Professor Sidebotham Performs Farewell Concert
POSTED ON: May 9, 2025
To mark his retirement from The Cooper Union, Professor George Sidebotham is giving a series of concerts, performing just a few of the many songs that he’s written over the years, including several inspired by his 36 years teaching at Cooper. Billed as “Sidebo’s First Last Time Concert Series,” the trio of shows started on May 7 and will continue this week in the Frederick P. Rose Auditorium.
Accompanied by Jonas Margono ME’26 on keyboard and Logan Po EE’25 on electric bass, Sidebotham sang and played guitar and saxophone. Andrew Lunyk ME’26 ran a slideshow of Sidebotham’s drawings and favorite quotations from Peter Cooper, Carl Jung, and Sunyru Suzuki, among others.
Sidebotham, who grew up in Westchester, New York, considered a career in music, but after his first year at Trinity College, he settled on mechanical and aerospace engineering, earning his Ph.D. at Princeton University. All along, though, he’s continued to make music, playing jazz standards as well as his own compositions. After retiring, he’ll continue to make music, take voice lessons, and possibly record some of his songs, which wrestle with mysteries both common (“I Want to Understand Youth”) and esoteric (“Varignon’s Theorem,” a song about parsing the complex theories of an 18th century mathematician).
Other songs elucidate scientific concepts for students. Aymane Saissi, a senior mechanical engineering student who has conducted research with Professor Sidebotham for three years, recalls taking a thermodynamics class with his mentor. Near the end of the semester, the class covered the fundamentals of rocket science.
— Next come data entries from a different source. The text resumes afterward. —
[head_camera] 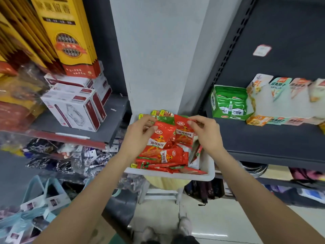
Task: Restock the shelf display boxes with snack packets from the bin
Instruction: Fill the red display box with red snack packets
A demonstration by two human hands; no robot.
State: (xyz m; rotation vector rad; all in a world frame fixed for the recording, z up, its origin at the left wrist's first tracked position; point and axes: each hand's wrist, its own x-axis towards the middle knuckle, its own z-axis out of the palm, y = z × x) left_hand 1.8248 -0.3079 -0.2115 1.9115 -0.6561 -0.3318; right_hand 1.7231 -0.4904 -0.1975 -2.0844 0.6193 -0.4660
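Pinching red packets [164,138] above the bin [209,171], the left hand [140,132] and right hand [205,132] are gripping edges only; packets risk slipping.

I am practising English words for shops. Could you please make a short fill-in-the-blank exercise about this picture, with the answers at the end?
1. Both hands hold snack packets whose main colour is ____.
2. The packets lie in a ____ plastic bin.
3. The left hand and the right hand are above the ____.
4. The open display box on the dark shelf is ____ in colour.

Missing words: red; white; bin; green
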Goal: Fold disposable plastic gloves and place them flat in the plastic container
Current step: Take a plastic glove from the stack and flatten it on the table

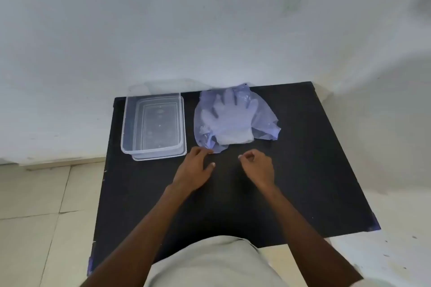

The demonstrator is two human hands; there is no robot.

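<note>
A pile of thin see-through plastic gloves [233, 119] lies on a bluish plastic sheet at the back of the black table [303, 170]. To its left stands a clear rectangular plastic container [127, 123] with nothing in it. My left hand [193, 170] rests just below the pile, its fingertips touching the sheet's near edge, fingers spread. My right hand [257, 168] hovers a little right of it, fingers loosely curled, holding nothing, a short way in front of the gloves.
A clear lid [163, 86] leans behind the container against the white wall [210, 18]. The table's back edge meets that wall. Tiled floor [35, 216] lies to the left of the table.
</note>
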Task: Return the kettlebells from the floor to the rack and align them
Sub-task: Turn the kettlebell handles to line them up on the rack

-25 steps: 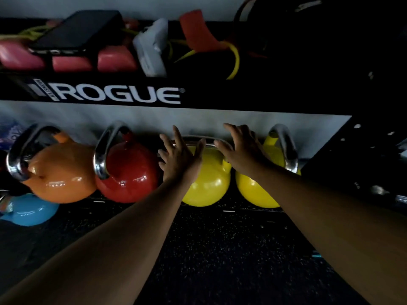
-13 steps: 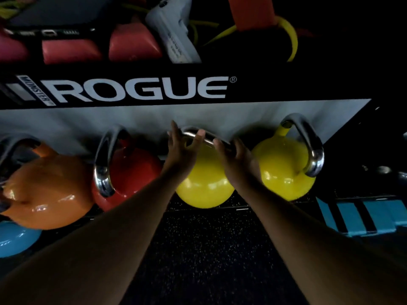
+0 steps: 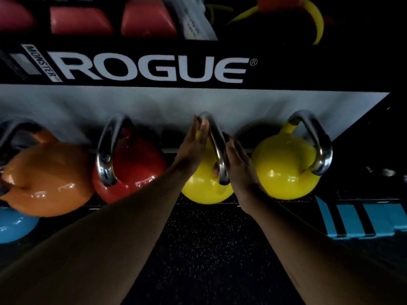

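On the rack (image 3: 220,89), the middle yellow kettlebell (image 3: 204,190) has its steel handle (image 3: 217,148) running near to far between both flat, unclosed grips, left hand (image 3: 193,144) and right hand (image 3: 239,166) pressing its sides equally close.

One head-worn wide-angle camera supplies the single view. It looks forward and steeply down, close to the lower shelf of the rack (image 3: 154,69), whose branded rail crosses the upper frame. Both forearms enter from the bottom corners and converge at centre. The row of kettlebells (image 3: 284,168) spans the middle, the speckled floor (image 3: 209,249) fills the bottom. Straight edges bow toward the frame borders.
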The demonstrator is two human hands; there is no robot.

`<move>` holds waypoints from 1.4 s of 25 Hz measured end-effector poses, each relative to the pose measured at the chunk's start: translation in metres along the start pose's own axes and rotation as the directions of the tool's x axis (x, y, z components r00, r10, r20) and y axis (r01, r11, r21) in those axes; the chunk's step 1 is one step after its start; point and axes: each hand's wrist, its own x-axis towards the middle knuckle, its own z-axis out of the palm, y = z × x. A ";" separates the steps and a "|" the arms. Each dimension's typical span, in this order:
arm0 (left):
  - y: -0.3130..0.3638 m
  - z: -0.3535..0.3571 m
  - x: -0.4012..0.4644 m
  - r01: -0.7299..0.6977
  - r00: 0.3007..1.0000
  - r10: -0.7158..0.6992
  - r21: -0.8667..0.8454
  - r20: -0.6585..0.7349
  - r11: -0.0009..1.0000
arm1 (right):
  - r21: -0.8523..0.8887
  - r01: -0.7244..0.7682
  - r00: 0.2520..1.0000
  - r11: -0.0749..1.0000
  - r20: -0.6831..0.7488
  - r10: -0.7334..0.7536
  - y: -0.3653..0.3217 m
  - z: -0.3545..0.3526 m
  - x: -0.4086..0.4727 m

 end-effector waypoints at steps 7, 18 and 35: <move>-0.009 0.009 0.002 -0.012 0.998 0.011 -0.011 -0.069 1.000 | -0.077 0.007 0.999 0.997 0.034 -0.004 -0.010 0.008 0.011; -0.015 0.002 0.029 -0.009 1.000 0.009 -0.007 0.022 1.000 | 0.108 0.002 0.999 0.994 0.048 -0.007 0.001 0.013 0.017; -0.028 0.007 0.032 -0.036 0.999 0.038 -0.071 0.030 0.997 | 0.050 0.095 0.993 0.994 0.070 -0.098 0.025 0.009 0.004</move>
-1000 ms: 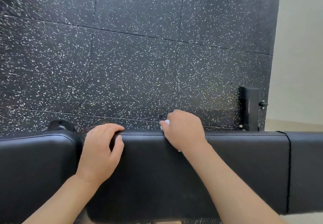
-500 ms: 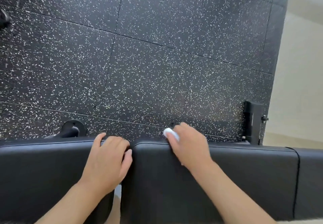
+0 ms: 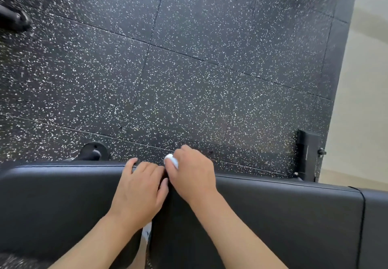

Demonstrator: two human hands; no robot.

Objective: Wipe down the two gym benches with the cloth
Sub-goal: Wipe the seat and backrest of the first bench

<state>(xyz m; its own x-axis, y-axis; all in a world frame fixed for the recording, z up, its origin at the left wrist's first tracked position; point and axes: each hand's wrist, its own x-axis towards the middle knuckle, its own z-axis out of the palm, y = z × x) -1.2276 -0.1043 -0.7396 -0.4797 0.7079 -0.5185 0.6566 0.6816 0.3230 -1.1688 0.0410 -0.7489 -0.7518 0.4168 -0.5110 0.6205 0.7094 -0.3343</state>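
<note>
Head view, looking down on two black padded bench sections set end to end on a speckled rubber floor. The left hand lies palm-down on the left pad, its fingers loosely curled over the far edge by the gap — holding nothing visible. The right hand, just beside it on the right pad, has its fingers closed around a small white cloth pressed to that surface's far corner — only a bunched tip shows.
</note>
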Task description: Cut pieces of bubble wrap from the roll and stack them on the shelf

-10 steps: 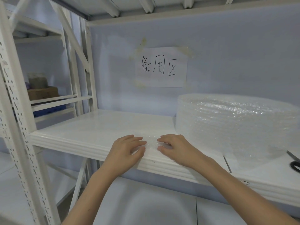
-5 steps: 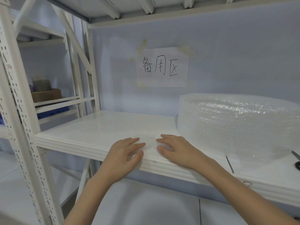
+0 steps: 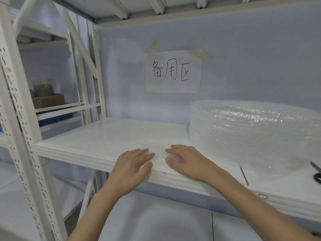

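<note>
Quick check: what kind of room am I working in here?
Likely a storeroom or packing area: white metal racking, a big bubble wrap roll on the shelf, and a handwritten paper sign taped up.

Between the earlier pictures and now very little changes. The left hand [image 3: 133, 164] sits a bit more over the front edge of the shelf [image 3: 90, 145] than one second ago: its thumb now lies on the edge, and its fingers reach less far onto the bubble wrap piece [image 3: 157, 150]. The gap between the fingertips of the left hand and the right hand [image 3: 184, 160] is slightly wider than before. The whole view shifts a little to the right, so the shelf post at the left appears wider and the scissors [image 3: 317, 173] at the right border are now cut off more by the frame.
</note>
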Motion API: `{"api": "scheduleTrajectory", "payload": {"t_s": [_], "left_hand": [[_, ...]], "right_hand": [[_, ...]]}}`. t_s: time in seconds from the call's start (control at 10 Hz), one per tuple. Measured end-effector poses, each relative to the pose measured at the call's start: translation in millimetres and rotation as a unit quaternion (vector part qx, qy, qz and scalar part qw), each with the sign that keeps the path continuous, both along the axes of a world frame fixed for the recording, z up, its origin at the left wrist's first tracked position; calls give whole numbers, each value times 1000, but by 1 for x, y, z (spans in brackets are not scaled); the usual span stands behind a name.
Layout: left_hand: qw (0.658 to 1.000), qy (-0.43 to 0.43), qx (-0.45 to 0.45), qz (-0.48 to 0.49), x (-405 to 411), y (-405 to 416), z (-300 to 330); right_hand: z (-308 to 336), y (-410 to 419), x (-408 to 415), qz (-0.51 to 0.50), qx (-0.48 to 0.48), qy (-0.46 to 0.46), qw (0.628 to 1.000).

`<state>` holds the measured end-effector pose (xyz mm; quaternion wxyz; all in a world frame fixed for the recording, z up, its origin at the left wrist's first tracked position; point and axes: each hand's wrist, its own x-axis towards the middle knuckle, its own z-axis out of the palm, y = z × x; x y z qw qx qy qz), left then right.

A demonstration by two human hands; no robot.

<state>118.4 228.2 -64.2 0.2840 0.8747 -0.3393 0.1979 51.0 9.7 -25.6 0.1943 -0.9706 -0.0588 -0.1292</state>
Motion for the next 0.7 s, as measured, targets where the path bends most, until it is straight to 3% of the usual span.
{"api": "scheduleTrajectory", "payload": {"t_s": [0.2, 0.3, 0.5, 0.6, 0.7], "left_hand": [[1000, 6, -4, 1, -1, -1, 4], [999, 23, -23, -1, -4, -2, 7], [997, 55, -56, 0, -12, 0, 16], [994, 26, -105, -16, -32, 1, 33], [977, -7, -208, -41, -63, -1, 65]], "right_hand": [[2, 2, -3, -7, -10, -9, 1000], [1, 4, -7, -26, -50, -61, 997], [4, 9, -26, -95, -112, -263, 954], [14, 17, -61, -102, -5, -292, 951], [41, 16, -111, -53, 131, -408, 902]]}}
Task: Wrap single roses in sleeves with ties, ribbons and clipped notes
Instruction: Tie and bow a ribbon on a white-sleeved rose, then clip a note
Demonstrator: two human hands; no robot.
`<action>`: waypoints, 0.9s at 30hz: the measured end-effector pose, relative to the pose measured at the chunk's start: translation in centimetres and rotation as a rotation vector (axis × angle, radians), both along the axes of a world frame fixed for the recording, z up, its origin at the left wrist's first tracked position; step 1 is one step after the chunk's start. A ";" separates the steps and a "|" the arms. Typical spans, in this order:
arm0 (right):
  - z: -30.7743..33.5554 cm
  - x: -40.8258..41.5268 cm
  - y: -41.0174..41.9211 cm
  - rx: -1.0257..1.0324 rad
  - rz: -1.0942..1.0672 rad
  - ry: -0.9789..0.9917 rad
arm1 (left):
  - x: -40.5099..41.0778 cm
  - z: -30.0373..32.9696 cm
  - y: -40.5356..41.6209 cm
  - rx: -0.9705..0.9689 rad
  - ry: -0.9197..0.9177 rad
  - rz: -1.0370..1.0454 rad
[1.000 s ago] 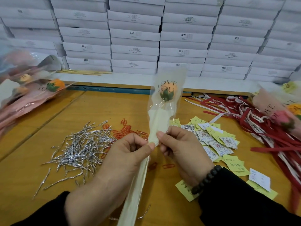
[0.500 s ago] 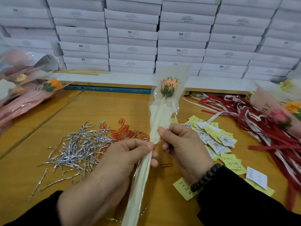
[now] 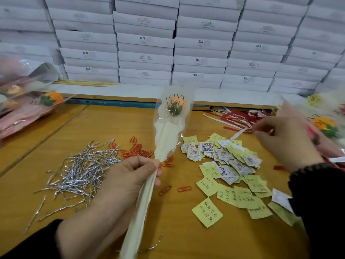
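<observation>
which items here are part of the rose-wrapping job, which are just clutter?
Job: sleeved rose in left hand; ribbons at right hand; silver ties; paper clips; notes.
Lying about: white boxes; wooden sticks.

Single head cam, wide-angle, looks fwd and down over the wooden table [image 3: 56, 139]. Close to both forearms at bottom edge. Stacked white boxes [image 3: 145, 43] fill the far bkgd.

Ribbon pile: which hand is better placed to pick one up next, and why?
Right. The right hand is already at the ribbon pile, fingers pinching a white strip, while the left hand grips the sleeved rose.
</observation>
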State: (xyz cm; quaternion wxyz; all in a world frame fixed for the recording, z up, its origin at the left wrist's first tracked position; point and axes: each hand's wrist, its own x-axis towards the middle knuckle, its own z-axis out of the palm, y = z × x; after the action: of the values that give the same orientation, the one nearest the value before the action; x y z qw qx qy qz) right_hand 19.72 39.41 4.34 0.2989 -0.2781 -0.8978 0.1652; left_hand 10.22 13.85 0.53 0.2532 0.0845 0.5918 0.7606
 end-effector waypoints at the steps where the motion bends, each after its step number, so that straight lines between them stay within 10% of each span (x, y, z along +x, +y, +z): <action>1: -0.3 0.6 1.3 0.075 -0.090 -0.016 | -0.1 0.0 0.0 -0.005 -0.006 0.005; 13: -4.0 2.6 6.5 0.194 -0.470 -0.391 | -0.4 -0.1 -0.1 -0.039 -0.010 0.009; 19: -3.7 2.5 6.5 0.200 -0.358 -0.097 | -0.3 -0.1 -0.1 -0.040 -0.001 0.015; 27: 0.4 0.8 2.2 -0.458 0.070 0.589 | -0.7 -0.4 -0.2 -0.011 0.004 0.015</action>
State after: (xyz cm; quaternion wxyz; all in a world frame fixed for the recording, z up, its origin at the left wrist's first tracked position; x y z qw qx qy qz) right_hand 20.57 41.63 4.77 0.4686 -0.2474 -0.7221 0.4447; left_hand 9.50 13.67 0.14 0.2468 0.0803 0.5973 0.7589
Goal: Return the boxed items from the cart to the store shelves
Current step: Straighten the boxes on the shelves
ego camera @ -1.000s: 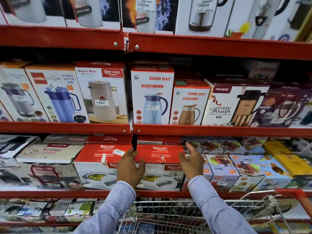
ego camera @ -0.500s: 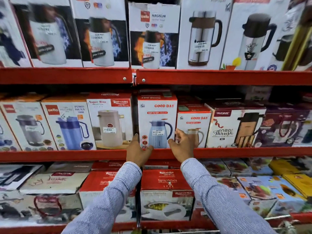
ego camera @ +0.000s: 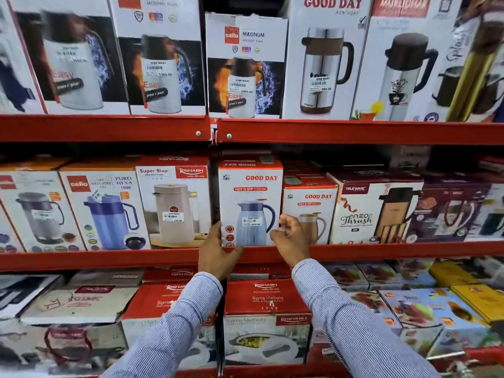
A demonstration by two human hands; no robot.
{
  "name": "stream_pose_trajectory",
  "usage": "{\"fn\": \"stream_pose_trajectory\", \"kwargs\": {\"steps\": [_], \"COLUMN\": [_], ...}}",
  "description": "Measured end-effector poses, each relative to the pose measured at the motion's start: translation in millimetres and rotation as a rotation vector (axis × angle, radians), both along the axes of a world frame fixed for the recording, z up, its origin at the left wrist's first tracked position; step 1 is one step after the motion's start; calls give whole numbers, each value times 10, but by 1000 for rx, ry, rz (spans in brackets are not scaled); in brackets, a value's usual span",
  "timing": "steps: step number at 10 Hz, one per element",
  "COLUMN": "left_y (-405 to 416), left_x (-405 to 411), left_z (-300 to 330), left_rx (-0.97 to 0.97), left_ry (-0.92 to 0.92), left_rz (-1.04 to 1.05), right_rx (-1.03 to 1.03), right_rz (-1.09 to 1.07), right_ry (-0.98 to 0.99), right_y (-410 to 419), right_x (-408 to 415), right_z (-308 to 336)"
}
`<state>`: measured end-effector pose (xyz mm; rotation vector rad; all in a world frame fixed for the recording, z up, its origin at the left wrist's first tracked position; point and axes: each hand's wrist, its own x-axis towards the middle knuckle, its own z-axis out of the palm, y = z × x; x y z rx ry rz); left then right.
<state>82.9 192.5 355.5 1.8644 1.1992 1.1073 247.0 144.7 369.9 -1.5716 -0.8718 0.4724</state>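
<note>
A white and red Good Day flask box (ego camera: 249, 186) with a blue jug pictured stands upright on the middle red shelf (ego camera: 109, 259). My left hand (ego camera: 215, 252) grips its lower left corner, fingers wrapped around the left edge. My right hand (ego camera: 290, 240) holds its lower right edge, fingers curled into the gap beside a smaller Good Day box (ego camera: 311, 197). Both sleeves are striped blue. Only a sliver of the cart's metal wire (ego camera: 458, 360) shows at the bottom right.
A Rishabh Super Rivo box (ego camera: 171, 203) stands tight on the left of the held box. Tall flask boxes fill the upper shelf (ego camera: 354, 130). Red Sigma Marbella boxes (ego camera: 266, 298) and other flat cartons lie on the shelf below my arms.
My hands rose from the red Sigma Marbella box on the lower shelf to the middle shelf and closed on the Good Day flask box. The view tilted up, so the cart dropped almost out of sight.
</note>
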Motion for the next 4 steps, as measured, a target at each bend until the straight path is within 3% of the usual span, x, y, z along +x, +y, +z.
{"fn": "stream_pose_trajectory", "kwargs": {"steps": [3,4], "left_y": [-60,-194], "left_x": [-36,-56], "left_z": [45,295], "left_rx": [49,249], "left_ry": [78,88], "left_rz": [81,123], "right_rx": [2,319], "right_rz": [47,-184], "right_ry": [-15,20], "right_y": [-198,-628], "right_x": [-68,-73], "right_z": [100,398]}}
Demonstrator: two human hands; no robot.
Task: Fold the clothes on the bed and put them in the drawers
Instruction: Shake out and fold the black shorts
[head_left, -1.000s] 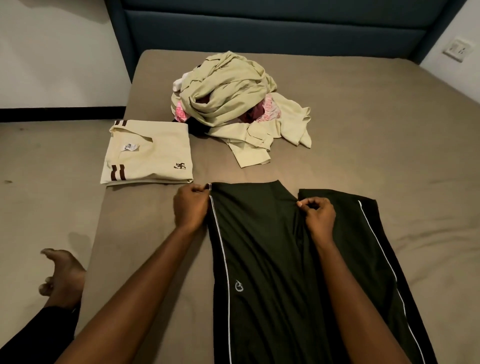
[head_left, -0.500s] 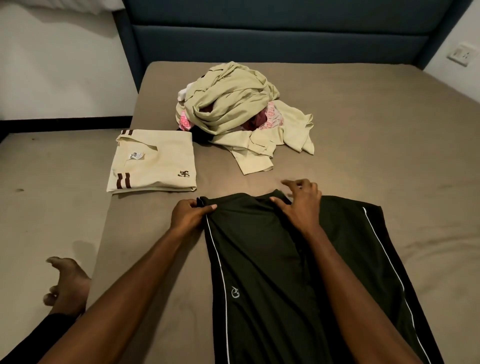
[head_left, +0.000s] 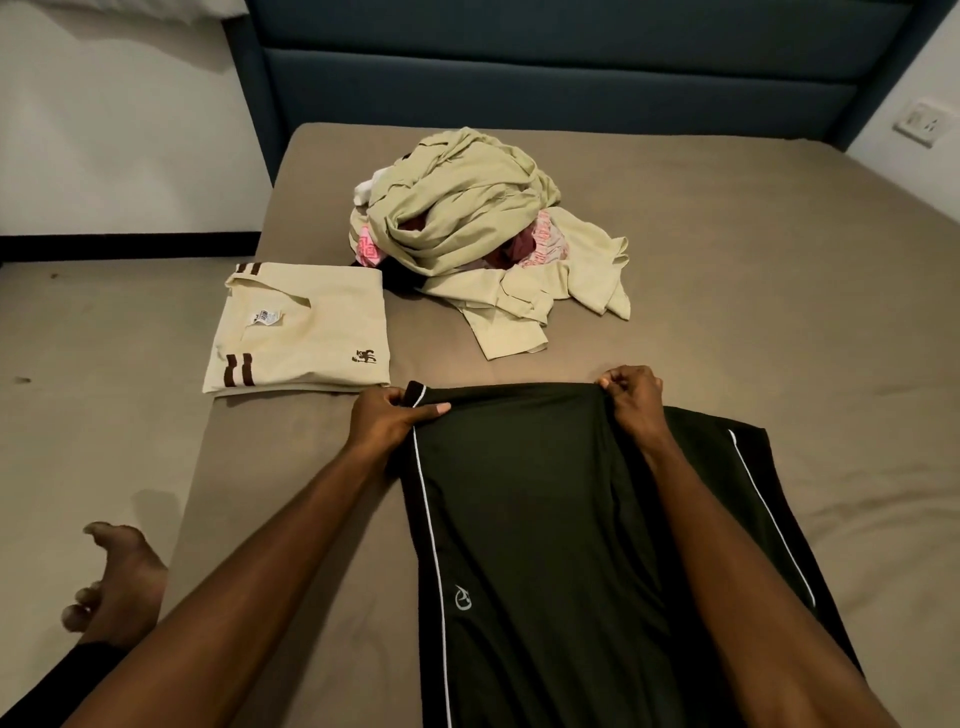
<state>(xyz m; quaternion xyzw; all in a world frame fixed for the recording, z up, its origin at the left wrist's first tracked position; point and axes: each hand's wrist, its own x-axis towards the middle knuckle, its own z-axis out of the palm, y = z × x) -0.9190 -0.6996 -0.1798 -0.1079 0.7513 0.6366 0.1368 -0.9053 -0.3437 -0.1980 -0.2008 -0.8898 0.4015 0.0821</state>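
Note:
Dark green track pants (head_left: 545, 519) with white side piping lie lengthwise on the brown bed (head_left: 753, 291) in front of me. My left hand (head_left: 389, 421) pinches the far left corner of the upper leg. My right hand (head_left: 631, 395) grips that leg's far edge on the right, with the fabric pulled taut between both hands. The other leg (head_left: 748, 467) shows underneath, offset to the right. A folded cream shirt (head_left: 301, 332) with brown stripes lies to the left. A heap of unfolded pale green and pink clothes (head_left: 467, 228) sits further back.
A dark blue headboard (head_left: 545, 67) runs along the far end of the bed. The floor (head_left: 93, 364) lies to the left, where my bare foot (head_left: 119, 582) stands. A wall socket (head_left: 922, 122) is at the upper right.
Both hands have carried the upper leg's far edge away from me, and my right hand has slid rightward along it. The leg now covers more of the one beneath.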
Sidebotham composed songs to clarify relevant theories.
He’s written a paean to Peter Cooper titled “Citizen of New York” as well as “We Are Cooper Union,” which he hopes will one day be adopted as the school song. His song “My Conduit” pays tribute to Olivia Park, his student assistant during the COVID-19 pandemic when classes were virtual. Sidebotham’s lyrics recall his anxiety about those first online classes and Park’s invaluable assistance as “translator” between professor and students. “So who can I turn to, who can I trust? / She’s my conduit, my channel through the mystery of youth.”
In between songs at last Wednesday’s concert, he reminisced about Cooper, as well as his early training as a musician. He recalled that his high school music teacher had claimed playing ballads tested a musician’s chops, and so he would try to play “Misty” on his tenor saxophone.
A student called out: “Who’s Misty?”
Sadly, Olivia Park was not on hand to translate.
Sidebo’s remaining “First Last Time” gigs are on Wednesday, May 14, from 4 to 6 pm and Thursday, May 15, from 1 to 3 pm.